*YOUR ASSIGNMENT:* For the data below, give again exactly the lines from the one containing "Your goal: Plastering" through the one containing "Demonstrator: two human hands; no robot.", both ends included, and no others.

(Saved entries)

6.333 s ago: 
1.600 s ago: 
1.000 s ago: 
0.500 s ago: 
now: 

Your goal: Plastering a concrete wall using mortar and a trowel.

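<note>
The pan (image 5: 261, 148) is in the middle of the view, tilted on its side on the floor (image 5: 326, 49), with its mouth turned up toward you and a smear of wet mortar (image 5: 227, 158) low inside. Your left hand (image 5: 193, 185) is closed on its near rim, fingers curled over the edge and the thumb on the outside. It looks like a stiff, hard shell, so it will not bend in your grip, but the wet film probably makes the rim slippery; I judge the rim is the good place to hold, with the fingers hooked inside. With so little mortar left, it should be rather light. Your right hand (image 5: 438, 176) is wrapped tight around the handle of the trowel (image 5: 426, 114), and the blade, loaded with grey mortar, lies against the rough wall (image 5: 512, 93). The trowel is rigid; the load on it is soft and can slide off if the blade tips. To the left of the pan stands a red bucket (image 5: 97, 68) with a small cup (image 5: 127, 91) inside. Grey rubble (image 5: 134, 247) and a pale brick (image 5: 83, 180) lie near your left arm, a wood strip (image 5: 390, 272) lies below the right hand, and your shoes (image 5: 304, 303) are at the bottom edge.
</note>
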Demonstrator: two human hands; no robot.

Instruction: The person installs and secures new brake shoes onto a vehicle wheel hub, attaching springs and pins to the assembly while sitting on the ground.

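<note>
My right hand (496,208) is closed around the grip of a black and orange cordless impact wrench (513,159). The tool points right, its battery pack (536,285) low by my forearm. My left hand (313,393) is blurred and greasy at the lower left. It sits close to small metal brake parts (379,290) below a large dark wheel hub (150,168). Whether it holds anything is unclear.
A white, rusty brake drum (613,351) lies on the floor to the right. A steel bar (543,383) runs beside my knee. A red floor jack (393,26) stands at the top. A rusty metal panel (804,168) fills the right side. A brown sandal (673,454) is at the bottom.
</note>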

*SOLUTION TO THE PROBLEM:*
Your goal: Plastering a concrete wall using mortar and a trowel.

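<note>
The pan (image 5: 261, 148) is in the middle of the view, tilted on its side on the floor (image 5: 326, 49), with its mouth turned up toward you and a smear of wet mortar (image 5: 227, 158) low inside. Your left hand (image 5: 193, 185) is closed on its near rim, fingers curled over the edge and the thumb on the outside. It looks like a stiff, hard shell, so it will not bend in your grip, but the wet film probably makes the rim slippery; I judge the rim is the good place to hold, with the fingers hooked inside. With so little mortar left, it should be rather light. Your right hand (image 5: 438, 176) is wrapped tight around the handle of the trowel (image 5: 426, 114), and the blade, loaded with grey mortar, lies against the rough wall (image 5: 512, 93). The trowel is rigid; the load on it is soft and can slide off if the blade tips. To the left of the pan stands a red bucket (image 5: 97, 68) with a small cup (image 5: 127, 91) inside. Grey rubble (image 5: 134, 247) and a pale brick (image 5: 83, 180) lie near your left arm, a wood strip (image 5: 390, 272) lies below the right hand, and your shoes (image 5: 304, 303) are at the bottom edge.
</note>
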Demonstrator: two human hands; no robot.

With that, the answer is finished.